U.S. GDP Growth Revised to 2.7% in Q3; Inventory, Fiscal Cliff Key in Q4

November 29, 2012 11:55 AM EST
The U.S. economy grew in the third-quarter, but not by as much as expected.

According to data from the U.S Department of Commerce, GDP rose by 2.7 percent in the third quarter, shy of the 2.8 percent expected on the Street. The number was up from growth of 2.0 percent in the second quarter.

Current production was up 8.7 percent in the period, indicating strong corporate profit growth. Post-tax profits which were unadjusted for inventories and capital consumption rose 18.6 percent from last year and 5.2 percent sequentially.

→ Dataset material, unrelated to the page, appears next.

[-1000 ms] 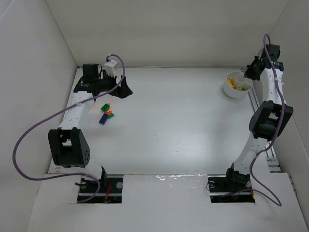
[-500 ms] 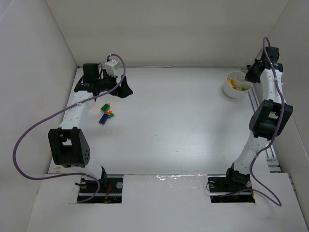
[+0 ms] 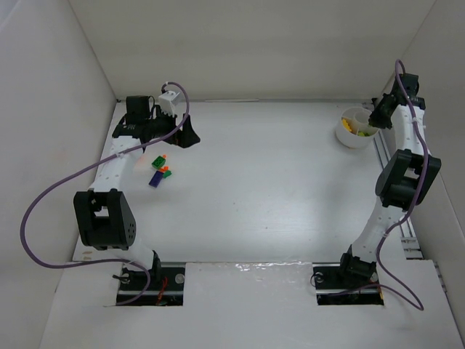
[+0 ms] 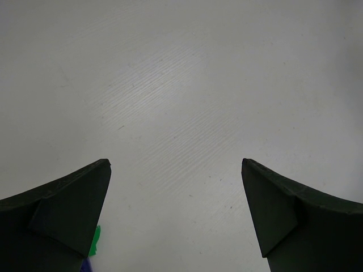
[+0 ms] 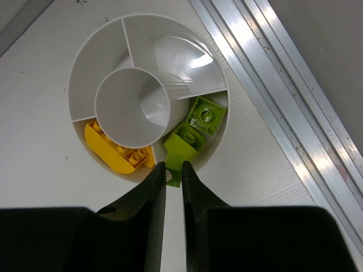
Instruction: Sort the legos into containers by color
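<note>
FAR RIGHT OF THE TABLE [image 3: 276,189]: the right gripper [image 5: 172,165] hangs over the rim of the divided white cup [image 5: 96,62]. Its fingers are drawn almost together and, as we read it, pinch a lime-green lego [image 5: 174,174] at their tips. That piece sits just short of the wedge where two lime-green bricks [image 5: 204,115] already lie. A yellow brick [image 5: 116,153] fills the neighbouring wedge, and we see nothing in the other wedges or the round centre well. At the far left, the left gripper [image 3: 185,135] hovers with fingers spread wide, holding nothing. The loose legos [image 3: 160,171], green, orange and dark blue, lie just to its near-left, well apart from the cup. The left arm is by far the nearer to them.
</note>
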Controlling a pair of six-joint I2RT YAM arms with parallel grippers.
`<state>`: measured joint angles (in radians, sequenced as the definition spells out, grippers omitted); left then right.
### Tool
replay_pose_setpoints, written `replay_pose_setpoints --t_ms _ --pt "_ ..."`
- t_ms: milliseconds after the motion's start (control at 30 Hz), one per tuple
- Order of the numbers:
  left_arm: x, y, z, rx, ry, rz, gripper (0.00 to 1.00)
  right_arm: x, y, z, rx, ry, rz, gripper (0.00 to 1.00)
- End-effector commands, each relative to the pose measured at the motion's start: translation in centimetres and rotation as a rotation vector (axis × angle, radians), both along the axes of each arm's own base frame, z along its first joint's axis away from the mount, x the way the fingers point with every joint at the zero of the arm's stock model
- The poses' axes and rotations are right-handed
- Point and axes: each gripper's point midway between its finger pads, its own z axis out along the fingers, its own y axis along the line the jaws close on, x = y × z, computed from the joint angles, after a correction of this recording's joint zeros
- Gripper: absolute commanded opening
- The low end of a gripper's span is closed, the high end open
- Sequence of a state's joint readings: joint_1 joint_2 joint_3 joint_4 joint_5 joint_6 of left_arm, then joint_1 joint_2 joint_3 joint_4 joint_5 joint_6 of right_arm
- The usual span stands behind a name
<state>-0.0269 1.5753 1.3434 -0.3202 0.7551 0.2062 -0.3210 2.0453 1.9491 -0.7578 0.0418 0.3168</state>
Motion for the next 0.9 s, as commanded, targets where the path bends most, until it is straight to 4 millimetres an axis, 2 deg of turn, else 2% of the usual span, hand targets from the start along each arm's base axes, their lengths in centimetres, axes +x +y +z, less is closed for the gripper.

Private inventories added 0.77 points to growth, the Commerce Department noted. That's up from initial estimates of a 0.1 point drag.

Exports were revised lower to 1.1 percent of growth, from 1.6 percent initially reported.

Though the numbers are improving, some warn that the impending fiscal cliff and impact from Hurricane Sandy might cause more subdued growth in the fourth quarter. Higher than expected private inventories might also hit production, as businesses will require less to refresh stockpiles in the current quarter.

U.S. markets are reacting well to the news Thursday, with the S&P 500, Nasdaq. and Dow Jones Industrial Average all green on the session.